Task requirements:
Starting with the first line, output the data exactly through to the end.

Data shown:
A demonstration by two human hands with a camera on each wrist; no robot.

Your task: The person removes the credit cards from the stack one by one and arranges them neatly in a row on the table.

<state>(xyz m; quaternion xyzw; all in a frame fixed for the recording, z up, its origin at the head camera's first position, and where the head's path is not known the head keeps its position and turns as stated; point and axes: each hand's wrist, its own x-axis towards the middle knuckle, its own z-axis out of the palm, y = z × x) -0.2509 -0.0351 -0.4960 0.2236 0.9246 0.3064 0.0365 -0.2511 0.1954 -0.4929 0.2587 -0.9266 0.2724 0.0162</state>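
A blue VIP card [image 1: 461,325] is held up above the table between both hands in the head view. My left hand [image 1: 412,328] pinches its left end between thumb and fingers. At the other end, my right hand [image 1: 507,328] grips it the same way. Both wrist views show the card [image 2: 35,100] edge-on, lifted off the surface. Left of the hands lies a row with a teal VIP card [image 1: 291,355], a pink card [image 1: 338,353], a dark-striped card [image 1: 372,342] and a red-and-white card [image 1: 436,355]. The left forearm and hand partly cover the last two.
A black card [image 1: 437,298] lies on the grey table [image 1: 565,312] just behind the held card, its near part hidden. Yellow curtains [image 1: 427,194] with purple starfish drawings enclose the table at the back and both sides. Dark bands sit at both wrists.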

Answer to the exercise:
A demonstration by two human hands with a camera on each wrist; no robot.

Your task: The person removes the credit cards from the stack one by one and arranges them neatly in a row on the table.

<state>(xyz m; quaternion xyzw; all in a frame fixed for the recording, z up, its origin at the head camera's first position, and where the head's path is not known the head keeps its position and turns as stated; point and axes: each hand's wrist, its own x-axis towards the middle knuckle, its own z-axis out of the palm, y = z × x) -0.2509 -0.0351 -0.4960 0.2236 0.9246 0.3064 0.0365 -0.2511 0.1954 -0.4929 0.2587 -0.9266 0.2724 0.0162</state>
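A blue VIP card [image 1: 461,325] is held up above the table between both hands in the head view. My left hand [image 1: 412,328] pinches its left end between thumb and fingers. At the other end, my right hand [image 1: 507,328] grips it the same way. Both wrist views show the card [image 2: 35,100] edge-on, lifted off the surface. Left of the hands lies a row with a teal VIP card [image 1: 291,355], a pink card [image 1: 338,353], a dark-striped card [image 1: 372,342] and a red-and-white card [image 1: 436,355]. The left forearm and hand partly cover the last two.
A black card [image 1: 437,298] lies on the grey table [image 1: 565,312] just behind the held card, its near part hidden. Yellow curtains [image 1: 427,194] with purple starfish drawings enclose the table at the back and both sides. Dark bands sit at both wrists.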

No further answer is required.